• _TASK DIRECTIONS_
Within the listing below, how many lines contain the word "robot"? Answer with the number only.

----

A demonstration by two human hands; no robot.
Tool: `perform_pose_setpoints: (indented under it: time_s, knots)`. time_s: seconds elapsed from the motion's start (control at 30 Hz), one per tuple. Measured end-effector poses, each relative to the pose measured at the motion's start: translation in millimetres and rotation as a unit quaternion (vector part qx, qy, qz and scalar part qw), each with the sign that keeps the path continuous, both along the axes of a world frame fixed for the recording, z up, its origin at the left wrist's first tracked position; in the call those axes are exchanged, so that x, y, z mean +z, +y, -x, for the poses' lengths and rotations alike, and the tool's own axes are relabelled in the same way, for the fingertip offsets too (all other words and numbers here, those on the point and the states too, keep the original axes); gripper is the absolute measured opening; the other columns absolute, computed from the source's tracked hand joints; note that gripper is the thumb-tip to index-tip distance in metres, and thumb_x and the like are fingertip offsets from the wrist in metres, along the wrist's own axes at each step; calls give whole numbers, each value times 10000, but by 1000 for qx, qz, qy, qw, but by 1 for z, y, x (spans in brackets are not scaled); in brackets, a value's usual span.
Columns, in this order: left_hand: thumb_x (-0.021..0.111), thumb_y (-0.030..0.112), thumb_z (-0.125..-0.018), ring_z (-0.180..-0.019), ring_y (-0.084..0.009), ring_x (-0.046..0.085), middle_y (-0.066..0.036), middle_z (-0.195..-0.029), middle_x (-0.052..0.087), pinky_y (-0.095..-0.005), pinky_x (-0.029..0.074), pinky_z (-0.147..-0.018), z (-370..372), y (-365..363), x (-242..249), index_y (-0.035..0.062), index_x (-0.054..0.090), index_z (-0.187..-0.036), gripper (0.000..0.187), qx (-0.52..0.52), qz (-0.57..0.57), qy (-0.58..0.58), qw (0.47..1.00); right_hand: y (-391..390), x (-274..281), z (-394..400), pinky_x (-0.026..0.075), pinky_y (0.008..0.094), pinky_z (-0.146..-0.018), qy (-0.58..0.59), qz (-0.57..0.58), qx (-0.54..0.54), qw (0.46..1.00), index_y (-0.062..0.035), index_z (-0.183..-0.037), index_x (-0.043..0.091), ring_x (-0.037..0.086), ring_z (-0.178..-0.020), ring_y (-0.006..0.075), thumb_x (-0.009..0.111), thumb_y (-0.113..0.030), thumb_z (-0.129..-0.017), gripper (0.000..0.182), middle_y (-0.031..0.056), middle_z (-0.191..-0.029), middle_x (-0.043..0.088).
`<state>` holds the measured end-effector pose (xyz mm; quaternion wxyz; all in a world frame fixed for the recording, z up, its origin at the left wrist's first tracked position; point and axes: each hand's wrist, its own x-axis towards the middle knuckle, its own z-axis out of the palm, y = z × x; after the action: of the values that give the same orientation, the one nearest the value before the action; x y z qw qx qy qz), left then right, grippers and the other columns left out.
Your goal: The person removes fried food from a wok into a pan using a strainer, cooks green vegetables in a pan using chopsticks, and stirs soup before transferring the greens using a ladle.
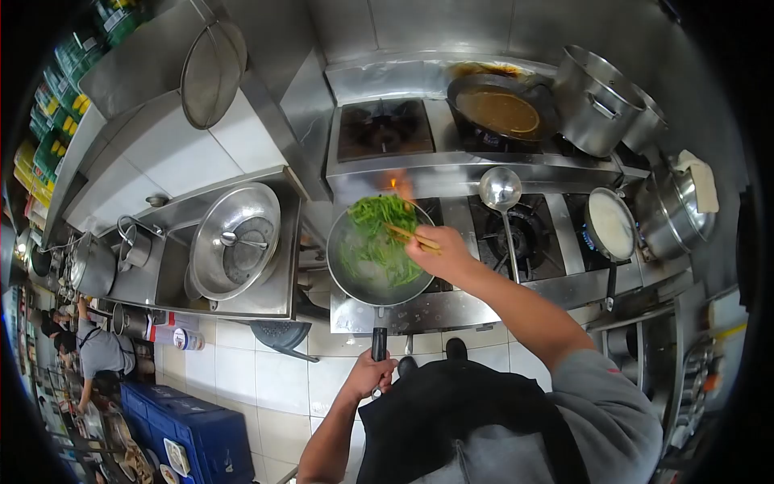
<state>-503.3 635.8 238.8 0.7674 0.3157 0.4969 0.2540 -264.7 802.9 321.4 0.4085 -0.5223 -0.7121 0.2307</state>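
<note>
My left hand (370,376) is wrapped around the black handle of a frying pan (337,270) on the front left burner. Green leafy vegetables (379,222) lie in the pan in steaming liquid, heaped toward its far side. A small orange flame shows behind the far rim. Above the pan, my right hand (439,250) grips wooden chopsticks (401,232), whose tips reach into the greens. Just right of the pan, a steel ladle (501,194) rests across another burner.
A dark wok (504,109) with brown liquid and a tall steel pot (598,101) stand at the back. A small pan (610,226) of whitish liquid sits over blue flame at right. At left, a steel bowl (234,242) rests in the sink. Another person (105,347) works far left.
</note>
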Motion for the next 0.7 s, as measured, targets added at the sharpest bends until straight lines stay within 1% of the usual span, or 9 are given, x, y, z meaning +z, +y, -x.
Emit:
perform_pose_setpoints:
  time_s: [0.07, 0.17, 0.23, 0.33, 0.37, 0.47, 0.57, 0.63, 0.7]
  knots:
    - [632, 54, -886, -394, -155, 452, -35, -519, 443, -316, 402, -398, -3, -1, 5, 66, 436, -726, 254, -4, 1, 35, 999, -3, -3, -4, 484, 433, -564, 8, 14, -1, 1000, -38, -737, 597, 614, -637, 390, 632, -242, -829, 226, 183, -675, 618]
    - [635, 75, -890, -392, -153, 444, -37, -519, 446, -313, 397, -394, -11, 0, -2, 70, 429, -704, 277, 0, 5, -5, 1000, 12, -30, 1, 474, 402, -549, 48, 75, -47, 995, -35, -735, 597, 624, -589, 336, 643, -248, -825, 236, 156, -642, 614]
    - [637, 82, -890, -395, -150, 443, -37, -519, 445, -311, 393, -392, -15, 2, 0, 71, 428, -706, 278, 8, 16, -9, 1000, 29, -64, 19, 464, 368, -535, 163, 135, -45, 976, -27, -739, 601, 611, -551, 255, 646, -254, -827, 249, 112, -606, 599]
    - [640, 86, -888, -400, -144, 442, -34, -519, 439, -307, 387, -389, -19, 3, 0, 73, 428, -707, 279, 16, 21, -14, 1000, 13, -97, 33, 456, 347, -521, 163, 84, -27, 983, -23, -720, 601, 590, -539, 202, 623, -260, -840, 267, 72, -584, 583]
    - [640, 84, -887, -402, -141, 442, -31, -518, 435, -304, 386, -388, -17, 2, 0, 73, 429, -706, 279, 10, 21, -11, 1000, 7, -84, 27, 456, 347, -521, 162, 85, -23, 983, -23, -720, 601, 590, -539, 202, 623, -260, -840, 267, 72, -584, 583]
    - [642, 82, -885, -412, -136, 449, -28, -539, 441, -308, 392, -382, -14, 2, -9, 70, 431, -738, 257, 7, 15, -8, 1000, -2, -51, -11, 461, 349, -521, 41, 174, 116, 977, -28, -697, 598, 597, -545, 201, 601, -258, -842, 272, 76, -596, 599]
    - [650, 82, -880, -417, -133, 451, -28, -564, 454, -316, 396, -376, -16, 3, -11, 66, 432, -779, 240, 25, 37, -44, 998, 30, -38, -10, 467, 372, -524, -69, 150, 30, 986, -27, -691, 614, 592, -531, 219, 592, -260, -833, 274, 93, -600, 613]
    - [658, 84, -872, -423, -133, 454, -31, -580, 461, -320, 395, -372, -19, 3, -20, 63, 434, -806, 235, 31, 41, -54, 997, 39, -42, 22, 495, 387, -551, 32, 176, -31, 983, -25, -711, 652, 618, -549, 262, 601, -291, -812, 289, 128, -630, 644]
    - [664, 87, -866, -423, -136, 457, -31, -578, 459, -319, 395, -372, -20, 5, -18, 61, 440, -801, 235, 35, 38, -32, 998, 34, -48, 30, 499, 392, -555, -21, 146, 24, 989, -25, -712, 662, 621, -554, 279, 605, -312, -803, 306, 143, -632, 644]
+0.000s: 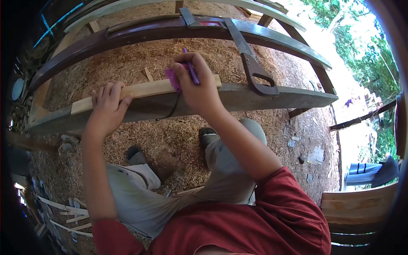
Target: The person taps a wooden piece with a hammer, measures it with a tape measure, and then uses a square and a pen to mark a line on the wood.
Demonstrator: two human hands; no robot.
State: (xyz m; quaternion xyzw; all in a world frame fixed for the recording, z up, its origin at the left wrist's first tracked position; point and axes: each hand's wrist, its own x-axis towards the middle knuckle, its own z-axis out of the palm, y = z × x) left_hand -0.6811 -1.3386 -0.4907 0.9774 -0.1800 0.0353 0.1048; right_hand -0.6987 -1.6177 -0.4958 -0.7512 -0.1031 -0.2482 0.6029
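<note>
A pale wooden strip (146, 89) lies along the near grey plank (229, 100). My left hand (106, 104) grips the strip near its left end, with fingers over the far edge and the thumb on the near side. Over the strip's right part, my right hand (197, 83) is closed around a purple pen (193, 73), which slants upward. Against the same hand is a small purple object (172, 79), partly hidden by the fingers; I cannot make out its kind. A black cord (172, 109) hangs below it, in front of the plank.
A handsaw (250, 63) leans across the two planks, right of my right hand. On the far dark beam (140, 37) rests a metal square (188, 18). Wood shavings (170, 144) cover the ground. A wooden bench (361, 208) stands at the lower right.
</note>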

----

• _SOLUTION BELOW_
2